• _Work order_: Wherever the string "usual" appears in the records, return the line that holds it.

The data section start

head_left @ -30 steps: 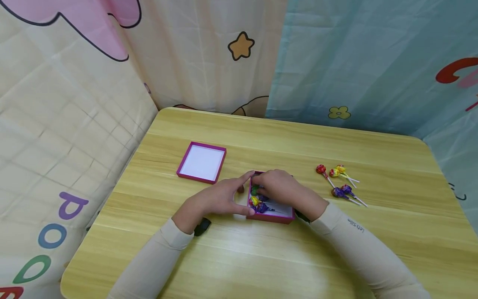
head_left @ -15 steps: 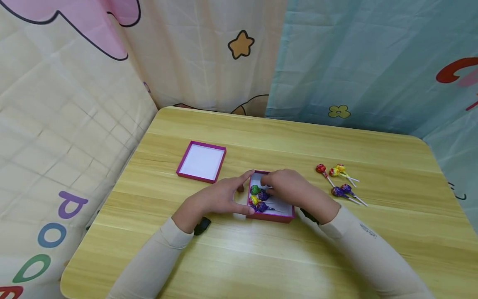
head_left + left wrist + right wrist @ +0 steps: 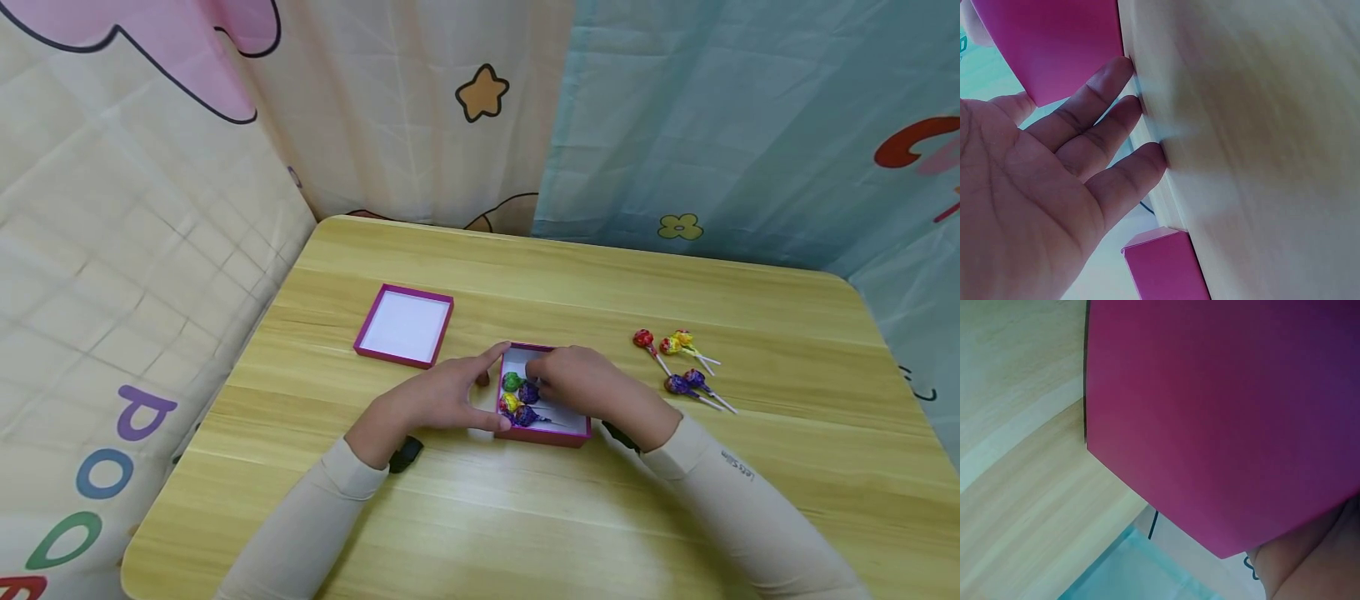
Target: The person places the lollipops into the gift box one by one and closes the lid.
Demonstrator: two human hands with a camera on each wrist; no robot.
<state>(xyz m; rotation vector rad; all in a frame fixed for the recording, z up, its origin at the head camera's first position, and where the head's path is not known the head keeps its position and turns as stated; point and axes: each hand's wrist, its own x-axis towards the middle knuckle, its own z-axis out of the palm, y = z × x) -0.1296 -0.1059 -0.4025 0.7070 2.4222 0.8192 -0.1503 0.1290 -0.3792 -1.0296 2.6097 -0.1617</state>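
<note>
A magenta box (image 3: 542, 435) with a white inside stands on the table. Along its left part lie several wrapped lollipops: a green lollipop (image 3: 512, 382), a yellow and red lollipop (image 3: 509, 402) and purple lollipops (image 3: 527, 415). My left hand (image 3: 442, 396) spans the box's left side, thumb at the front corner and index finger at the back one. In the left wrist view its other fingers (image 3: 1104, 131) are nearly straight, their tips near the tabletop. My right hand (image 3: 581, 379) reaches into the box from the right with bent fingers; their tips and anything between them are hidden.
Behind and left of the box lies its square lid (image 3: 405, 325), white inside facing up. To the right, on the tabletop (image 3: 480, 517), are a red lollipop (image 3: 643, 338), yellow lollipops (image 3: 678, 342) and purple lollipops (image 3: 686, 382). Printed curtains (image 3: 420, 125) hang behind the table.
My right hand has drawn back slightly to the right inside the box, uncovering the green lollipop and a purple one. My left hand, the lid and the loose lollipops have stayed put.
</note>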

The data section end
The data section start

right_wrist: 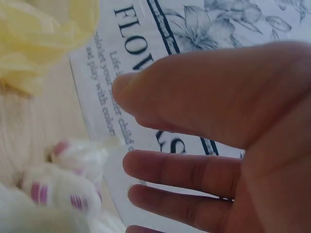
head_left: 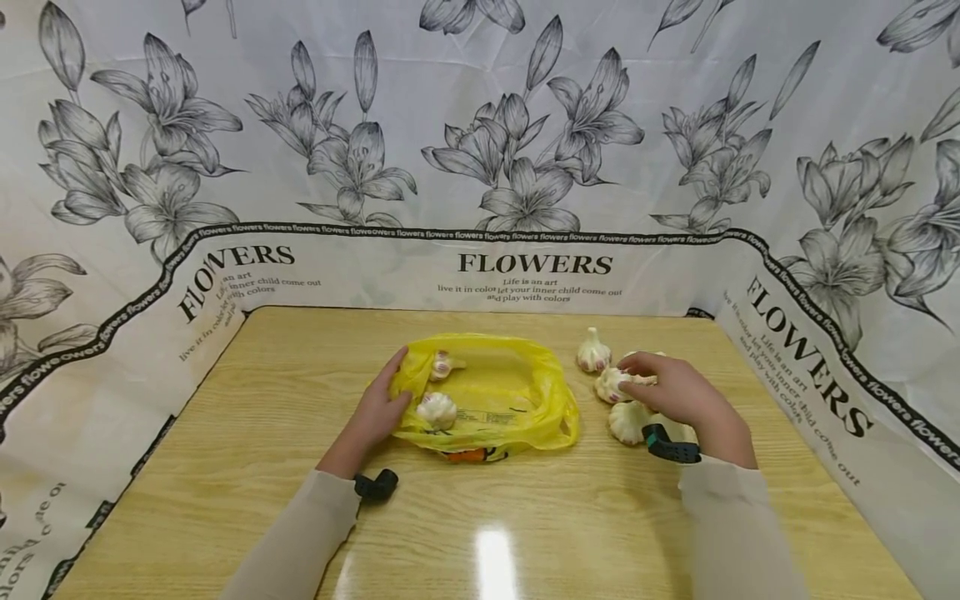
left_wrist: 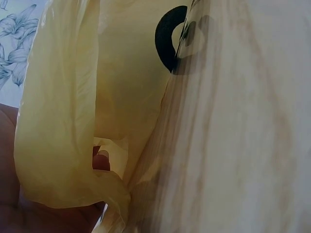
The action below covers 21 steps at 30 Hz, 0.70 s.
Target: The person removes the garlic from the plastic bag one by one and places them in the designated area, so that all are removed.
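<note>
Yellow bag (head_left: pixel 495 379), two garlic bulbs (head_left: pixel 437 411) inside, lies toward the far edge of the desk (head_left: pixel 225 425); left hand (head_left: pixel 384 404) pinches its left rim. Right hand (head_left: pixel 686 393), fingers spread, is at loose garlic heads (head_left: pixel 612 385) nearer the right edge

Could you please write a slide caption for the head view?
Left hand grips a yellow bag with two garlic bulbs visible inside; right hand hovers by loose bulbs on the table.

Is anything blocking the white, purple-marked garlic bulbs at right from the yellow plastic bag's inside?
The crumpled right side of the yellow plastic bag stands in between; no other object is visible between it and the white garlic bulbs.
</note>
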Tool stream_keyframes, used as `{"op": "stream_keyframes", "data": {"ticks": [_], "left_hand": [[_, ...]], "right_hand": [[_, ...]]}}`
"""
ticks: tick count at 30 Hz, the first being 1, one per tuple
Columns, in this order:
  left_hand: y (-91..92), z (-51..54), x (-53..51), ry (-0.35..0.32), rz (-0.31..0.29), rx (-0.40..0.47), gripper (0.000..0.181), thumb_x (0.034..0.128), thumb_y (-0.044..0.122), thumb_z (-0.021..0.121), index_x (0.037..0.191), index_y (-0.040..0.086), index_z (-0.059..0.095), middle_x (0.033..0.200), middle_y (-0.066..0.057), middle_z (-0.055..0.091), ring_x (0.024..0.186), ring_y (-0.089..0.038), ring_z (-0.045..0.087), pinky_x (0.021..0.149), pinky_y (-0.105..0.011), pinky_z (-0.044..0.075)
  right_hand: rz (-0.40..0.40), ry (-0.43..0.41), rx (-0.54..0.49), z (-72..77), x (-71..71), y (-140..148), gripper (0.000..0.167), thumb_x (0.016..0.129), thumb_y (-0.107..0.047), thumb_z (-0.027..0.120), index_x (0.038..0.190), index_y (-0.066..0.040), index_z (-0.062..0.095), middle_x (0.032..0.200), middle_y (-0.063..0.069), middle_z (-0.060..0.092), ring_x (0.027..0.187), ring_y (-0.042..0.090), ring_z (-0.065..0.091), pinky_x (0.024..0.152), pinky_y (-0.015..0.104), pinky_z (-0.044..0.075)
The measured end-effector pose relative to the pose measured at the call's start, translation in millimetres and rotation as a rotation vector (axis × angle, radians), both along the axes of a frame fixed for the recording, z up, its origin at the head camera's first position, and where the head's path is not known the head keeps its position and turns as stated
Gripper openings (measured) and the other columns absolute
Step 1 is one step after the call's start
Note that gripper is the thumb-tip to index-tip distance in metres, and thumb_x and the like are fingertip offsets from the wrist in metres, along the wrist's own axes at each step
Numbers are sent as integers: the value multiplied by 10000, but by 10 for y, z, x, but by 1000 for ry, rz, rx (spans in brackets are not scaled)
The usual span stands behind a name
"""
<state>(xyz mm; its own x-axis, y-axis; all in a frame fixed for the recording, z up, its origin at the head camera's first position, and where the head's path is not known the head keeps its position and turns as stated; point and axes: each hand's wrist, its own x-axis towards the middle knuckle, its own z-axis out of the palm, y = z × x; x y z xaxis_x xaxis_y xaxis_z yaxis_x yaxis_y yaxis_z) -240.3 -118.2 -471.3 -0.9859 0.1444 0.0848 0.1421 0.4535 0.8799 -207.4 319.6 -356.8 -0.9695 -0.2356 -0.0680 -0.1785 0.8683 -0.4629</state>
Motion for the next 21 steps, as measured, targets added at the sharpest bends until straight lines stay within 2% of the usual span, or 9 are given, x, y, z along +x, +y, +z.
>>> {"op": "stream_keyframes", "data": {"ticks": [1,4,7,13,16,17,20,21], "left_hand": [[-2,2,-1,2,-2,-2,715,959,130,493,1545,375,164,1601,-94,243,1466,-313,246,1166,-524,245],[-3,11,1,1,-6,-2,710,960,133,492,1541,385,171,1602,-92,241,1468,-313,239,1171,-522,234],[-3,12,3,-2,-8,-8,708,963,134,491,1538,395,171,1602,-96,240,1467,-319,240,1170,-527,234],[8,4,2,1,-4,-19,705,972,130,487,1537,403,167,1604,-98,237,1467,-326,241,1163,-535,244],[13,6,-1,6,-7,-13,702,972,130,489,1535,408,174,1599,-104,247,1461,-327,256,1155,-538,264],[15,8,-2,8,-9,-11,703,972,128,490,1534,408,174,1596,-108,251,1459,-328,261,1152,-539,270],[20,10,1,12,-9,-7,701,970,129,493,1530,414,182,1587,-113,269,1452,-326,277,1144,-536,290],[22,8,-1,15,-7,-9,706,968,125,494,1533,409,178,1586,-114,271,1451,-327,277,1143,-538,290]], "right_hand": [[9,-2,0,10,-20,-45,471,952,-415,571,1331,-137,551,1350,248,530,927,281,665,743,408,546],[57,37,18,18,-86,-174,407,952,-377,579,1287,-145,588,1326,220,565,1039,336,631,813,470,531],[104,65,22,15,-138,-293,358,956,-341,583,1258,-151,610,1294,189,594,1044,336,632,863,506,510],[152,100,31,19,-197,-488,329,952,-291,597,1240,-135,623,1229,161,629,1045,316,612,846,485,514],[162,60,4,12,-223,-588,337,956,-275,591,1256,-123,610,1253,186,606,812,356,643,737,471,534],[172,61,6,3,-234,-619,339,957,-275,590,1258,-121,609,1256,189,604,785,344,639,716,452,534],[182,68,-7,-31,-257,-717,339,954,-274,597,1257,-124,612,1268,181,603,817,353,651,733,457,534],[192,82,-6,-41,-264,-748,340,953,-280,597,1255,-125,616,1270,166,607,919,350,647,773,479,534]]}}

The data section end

• _Result of the exercise_:
The usual span stands behind a name
Motion for the next 21 steps, as measured, targets added at the sharpest bends until straight lines stay within 2% of the usual span, or 9 are given, x, y, z along +x, +y, +z.

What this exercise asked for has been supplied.